Mosman Council has confirmed that an organisation hacked council’s websites and made the content available for download.
In a statement on its website the council said no ratepayer information from Council’s internal systems has been accessed.
The hack was made via an SQL injection exploit on a subsidiary website deployed some years ago and was able to initiate a ‘data dump’ of some of its public-facing websites.
According to the council, information being made available was essentially what constituents were able to access when browsing the sites.
The web editors’ passwords were re-encrypted and changed.
Mosman Council’s web team said via a statement that it had examined the files made available by the hackers.
“The exploit was made on a custom script that managed a small local information project,” the team said.
“The script was deployed in 2003 for this project alone and is not used on any other site or server.
“That script has now been removed from the webserver. The breach is embarrassing and stricter controls are being implemented to ensure
compromised sites cannot access other website content.”
According to the web team it would like to reiterate that the content taken in the hack was basically public information that is being published to the web.

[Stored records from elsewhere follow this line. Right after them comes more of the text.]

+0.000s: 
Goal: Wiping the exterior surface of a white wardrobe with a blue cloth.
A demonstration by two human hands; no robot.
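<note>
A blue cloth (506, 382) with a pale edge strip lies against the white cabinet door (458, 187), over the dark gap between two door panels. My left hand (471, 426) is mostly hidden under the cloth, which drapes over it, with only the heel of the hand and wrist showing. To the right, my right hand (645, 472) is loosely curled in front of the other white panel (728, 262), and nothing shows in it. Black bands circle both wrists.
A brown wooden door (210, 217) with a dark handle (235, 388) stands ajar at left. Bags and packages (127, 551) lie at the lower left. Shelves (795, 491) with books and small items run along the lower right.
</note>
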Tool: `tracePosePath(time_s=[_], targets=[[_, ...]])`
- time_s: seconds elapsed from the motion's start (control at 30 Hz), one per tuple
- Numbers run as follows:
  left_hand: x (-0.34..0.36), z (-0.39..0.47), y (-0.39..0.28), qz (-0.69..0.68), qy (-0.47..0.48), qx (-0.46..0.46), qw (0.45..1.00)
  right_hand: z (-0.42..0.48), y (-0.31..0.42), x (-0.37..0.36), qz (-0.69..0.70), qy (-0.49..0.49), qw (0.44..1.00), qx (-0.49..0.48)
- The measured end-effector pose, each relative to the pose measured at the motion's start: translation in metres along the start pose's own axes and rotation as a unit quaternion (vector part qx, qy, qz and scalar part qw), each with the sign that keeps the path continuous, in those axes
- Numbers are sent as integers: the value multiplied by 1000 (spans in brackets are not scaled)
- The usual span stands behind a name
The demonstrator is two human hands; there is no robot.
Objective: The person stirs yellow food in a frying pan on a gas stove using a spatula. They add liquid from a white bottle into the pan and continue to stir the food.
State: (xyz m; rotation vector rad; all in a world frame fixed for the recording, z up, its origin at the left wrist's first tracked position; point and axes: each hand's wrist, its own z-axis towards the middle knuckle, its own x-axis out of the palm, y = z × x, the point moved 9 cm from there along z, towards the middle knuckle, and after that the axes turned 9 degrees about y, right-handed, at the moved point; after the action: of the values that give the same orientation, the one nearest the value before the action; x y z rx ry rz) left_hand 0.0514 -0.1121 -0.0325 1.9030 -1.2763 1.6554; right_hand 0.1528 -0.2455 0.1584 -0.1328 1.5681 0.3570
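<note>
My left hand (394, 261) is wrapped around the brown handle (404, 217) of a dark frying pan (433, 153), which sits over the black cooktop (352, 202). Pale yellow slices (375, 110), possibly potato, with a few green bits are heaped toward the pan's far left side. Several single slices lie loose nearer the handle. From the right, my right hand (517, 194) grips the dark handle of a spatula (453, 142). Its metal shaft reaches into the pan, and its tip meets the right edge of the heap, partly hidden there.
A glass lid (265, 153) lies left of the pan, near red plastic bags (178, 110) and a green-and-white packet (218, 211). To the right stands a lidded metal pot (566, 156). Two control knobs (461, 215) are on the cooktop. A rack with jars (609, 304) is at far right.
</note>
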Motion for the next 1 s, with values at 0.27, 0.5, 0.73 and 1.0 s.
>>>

The content editors’ usernames, email addresses and passwords were exposed, but the passwords are encrypted using strong industry grade encryption techniques and have since been changed anyway.
“No breach was made of our internal systems or data,” the team said.
“We publish most of our public-facing websites using open source software, most often Textpattern.
“We choose tools, like Textpattern, that have a focus on security.”
The exploit was in no way related to the services provided by our web host, the web team stated.